▶ [Task directions]:
In the data that follows, every line containing the word "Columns" should be returned.

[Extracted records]
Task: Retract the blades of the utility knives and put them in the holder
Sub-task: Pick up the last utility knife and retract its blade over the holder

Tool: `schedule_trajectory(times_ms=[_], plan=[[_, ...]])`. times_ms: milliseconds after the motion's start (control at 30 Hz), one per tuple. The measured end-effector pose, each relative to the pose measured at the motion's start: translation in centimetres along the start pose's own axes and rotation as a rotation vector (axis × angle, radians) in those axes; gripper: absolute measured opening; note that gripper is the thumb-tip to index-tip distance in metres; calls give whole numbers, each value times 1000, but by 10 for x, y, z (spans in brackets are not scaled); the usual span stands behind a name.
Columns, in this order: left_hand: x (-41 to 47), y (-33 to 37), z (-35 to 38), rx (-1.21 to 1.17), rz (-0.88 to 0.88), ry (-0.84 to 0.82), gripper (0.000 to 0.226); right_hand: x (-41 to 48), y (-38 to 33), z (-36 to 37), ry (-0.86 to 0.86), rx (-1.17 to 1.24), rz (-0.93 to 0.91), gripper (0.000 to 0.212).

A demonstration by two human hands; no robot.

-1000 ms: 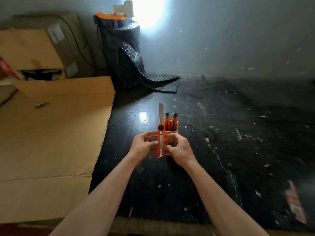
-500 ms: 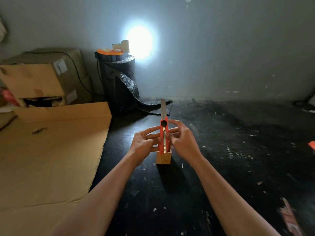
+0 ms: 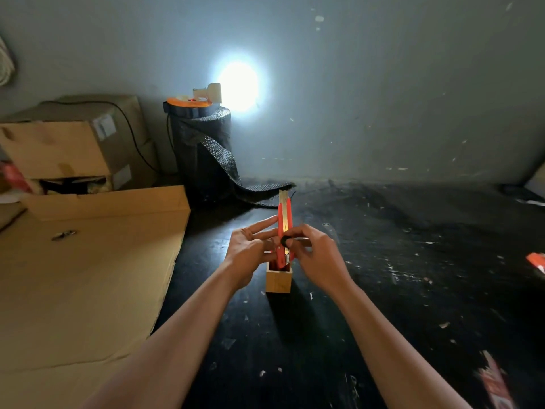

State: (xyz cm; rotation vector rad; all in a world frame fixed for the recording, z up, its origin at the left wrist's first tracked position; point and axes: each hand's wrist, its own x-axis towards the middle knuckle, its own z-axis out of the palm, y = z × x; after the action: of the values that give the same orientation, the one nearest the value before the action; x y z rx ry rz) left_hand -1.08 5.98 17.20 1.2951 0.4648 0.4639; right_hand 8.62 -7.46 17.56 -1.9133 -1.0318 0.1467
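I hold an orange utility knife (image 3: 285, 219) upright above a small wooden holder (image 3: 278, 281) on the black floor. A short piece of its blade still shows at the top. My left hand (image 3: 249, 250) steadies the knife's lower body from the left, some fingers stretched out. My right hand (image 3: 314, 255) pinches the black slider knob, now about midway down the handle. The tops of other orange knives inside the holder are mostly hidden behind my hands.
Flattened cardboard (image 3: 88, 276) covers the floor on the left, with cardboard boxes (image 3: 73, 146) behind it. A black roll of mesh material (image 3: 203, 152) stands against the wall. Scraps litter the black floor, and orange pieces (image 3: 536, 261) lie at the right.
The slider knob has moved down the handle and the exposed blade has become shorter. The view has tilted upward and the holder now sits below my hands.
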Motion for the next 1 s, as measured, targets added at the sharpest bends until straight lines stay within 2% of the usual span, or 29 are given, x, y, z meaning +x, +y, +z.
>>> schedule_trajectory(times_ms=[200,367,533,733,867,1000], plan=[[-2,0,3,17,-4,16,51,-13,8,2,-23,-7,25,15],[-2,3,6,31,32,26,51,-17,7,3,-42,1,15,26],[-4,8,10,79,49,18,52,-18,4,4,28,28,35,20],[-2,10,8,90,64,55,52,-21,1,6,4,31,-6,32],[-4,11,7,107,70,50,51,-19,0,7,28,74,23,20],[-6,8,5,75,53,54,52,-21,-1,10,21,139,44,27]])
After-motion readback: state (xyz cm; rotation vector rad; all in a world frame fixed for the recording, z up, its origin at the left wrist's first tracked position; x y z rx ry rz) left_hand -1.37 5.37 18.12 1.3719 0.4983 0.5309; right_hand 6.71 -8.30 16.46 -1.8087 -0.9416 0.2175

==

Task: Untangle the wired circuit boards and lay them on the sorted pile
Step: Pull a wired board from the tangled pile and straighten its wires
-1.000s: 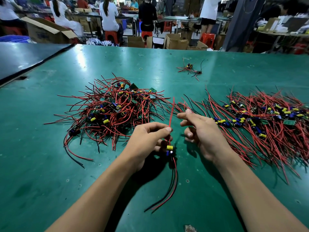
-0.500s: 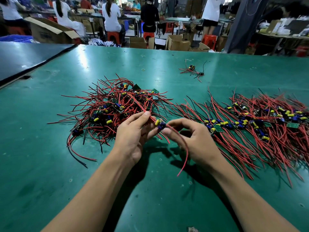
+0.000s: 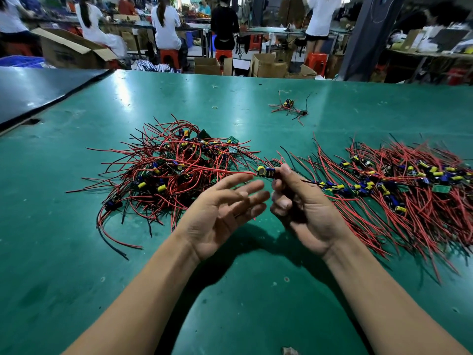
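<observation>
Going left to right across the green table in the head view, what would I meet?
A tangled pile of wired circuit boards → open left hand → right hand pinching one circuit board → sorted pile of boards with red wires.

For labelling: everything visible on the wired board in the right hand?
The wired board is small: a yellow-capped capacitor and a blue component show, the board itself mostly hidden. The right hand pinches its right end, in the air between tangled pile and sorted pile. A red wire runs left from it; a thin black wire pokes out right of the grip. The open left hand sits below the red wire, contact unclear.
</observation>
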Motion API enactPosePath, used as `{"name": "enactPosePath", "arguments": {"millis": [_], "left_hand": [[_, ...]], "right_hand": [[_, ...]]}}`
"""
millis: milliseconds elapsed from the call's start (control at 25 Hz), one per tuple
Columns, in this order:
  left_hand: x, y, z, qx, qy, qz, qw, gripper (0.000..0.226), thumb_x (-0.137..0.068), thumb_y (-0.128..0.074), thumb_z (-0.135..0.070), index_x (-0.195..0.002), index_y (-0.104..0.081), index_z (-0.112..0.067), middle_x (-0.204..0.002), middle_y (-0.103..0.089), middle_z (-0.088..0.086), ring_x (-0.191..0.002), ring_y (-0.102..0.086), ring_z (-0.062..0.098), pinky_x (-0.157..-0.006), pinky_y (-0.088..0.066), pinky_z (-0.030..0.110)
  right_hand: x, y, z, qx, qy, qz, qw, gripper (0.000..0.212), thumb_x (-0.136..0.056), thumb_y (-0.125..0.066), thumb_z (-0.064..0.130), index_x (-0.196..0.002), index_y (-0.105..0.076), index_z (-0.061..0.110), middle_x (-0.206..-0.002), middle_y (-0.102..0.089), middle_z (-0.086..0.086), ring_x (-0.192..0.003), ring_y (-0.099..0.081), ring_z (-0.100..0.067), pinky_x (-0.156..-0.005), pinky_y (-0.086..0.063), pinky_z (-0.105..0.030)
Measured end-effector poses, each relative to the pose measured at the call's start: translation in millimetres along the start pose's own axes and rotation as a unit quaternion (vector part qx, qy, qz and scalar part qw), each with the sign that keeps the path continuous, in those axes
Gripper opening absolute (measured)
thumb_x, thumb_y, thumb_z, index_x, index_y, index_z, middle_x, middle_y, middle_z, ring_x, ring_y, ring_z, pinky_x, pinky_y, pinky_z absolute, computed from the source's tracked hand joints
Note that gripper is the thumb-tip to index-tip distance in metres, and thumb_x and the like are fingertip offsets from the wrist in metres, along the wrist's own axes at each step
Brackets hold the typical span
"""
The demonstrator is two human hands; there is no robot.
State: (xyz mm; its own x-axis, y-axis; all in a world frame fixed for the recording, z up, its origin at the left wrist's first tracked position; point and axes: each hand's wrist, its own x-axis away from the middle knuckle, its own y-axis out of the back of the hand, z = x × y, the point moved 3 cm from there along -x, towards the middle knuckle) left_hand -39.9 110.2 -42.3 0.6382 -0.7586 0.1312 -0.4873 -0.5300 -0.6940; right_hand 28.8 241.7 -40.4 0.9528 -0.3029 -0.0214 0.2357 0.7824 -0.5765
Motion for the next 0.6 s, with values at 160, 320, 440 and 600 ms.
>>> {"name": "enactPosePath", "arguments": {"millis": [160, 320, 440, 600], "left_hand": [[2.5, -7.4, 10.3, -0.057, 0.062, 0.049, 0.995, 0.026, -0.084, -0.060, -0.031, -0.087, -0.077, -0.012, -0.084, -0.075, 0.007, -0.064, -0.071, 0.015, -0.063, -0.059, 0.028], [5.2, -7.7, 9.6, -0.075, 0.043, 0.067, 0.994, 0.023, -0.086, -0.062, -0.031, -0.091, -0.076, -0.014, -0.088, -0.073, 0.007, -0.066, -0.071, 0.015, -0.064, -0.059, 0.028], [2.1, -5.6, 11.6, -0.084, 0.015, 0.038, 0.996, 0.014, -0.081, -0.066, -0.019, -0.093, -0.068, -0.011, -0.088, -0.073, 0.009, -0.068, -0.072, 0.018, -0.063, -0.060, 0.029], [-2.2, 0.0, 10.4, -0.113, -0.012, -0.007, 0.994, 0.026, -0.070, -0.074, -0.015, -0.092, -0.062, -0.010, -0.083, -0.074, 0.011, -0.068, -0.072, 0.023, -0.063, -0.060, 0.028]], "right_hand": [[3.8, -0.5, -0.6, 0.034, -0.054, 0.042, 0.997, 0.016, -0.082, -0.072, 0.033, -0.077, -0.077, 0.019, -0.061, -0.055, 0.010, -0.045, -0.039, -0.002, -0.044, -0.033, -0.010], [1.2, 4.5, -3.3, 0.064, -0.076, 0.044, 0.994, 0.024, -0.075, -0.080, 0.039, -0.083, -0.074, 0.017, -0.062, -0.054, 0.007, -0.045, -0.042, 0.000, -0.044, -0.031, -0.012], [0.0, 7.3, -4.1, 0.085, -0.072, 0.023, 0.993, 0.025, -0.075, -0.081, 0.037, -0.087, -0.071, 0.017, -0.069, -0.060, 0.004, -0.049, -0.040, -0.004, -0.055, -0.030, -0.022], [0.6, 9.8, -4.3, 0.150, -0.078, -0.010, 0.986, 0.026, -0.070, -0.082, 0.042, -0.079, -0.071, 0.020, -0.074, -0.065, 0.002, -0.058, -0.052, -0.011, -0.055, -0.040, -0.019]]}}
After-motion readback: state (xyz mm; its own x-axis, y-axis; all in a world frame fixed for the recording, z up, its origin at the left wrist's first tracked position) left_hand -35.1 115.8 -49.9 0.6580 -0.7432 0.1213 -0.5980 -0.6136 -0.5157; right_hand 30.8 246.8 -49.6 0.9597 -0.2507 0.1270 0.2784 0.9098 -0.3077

▶ [Your response]:
Columns, in this order: left_hand: x (-41 to 47), y (-33 to 37), z (-35 to 38), rx (-1.21 to 1.17), rz (-0.88 to 0.88), ry (-0.84 to 0.82), gripper (0.000 to 0.226); right_hand: x (-41 to 48), y (-38 to 33), z (-36 to 37), ry (-0.86 to 0.86), rx (-1.17 to 1.24), rz (-0.93 to 0.91), gripper (0.000 to 0.212).
Columns, in this order:

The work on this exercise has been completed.